• [Brief]
What you return must match the listing below line for line, minus its pictures.

• [Stored data]

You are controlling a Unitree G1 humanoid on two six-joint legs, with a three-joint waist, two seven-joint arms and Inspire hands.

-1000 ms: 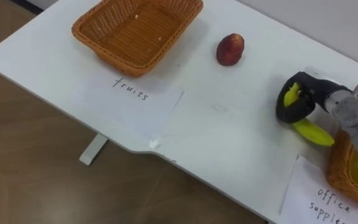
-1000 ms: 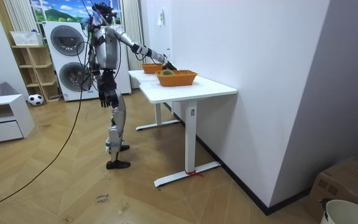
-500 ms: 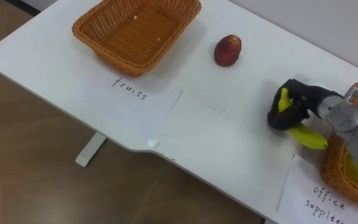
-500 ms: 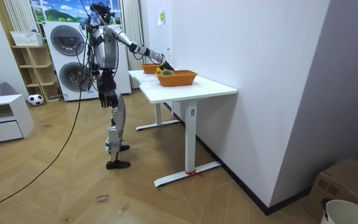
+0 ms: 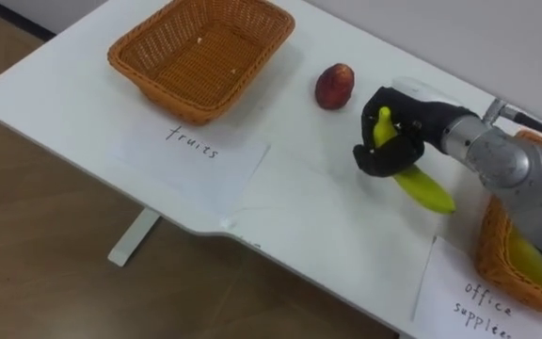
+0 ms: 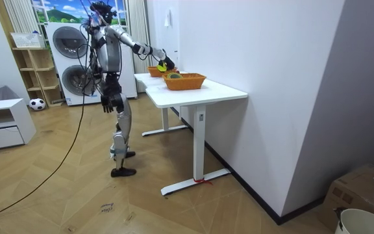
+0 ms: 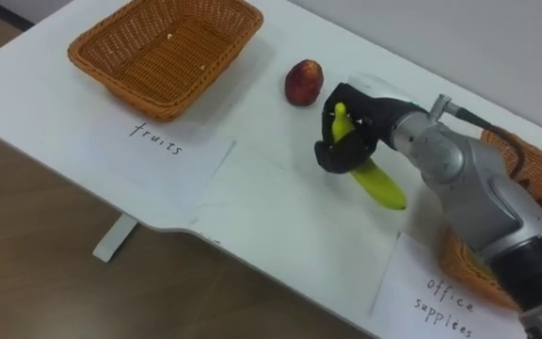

• [Reply]
You are controlling a Unitree G1 humanoid on two six-joint legs, with a three-joint waist, two seven-joint arms and Inspire hands.

-1000 ms: 
-1000 ms: 
-500 ms: 
-500 ms: 
+0 ms: 
+0 ms: 
+0 ms: 

No further response is needed.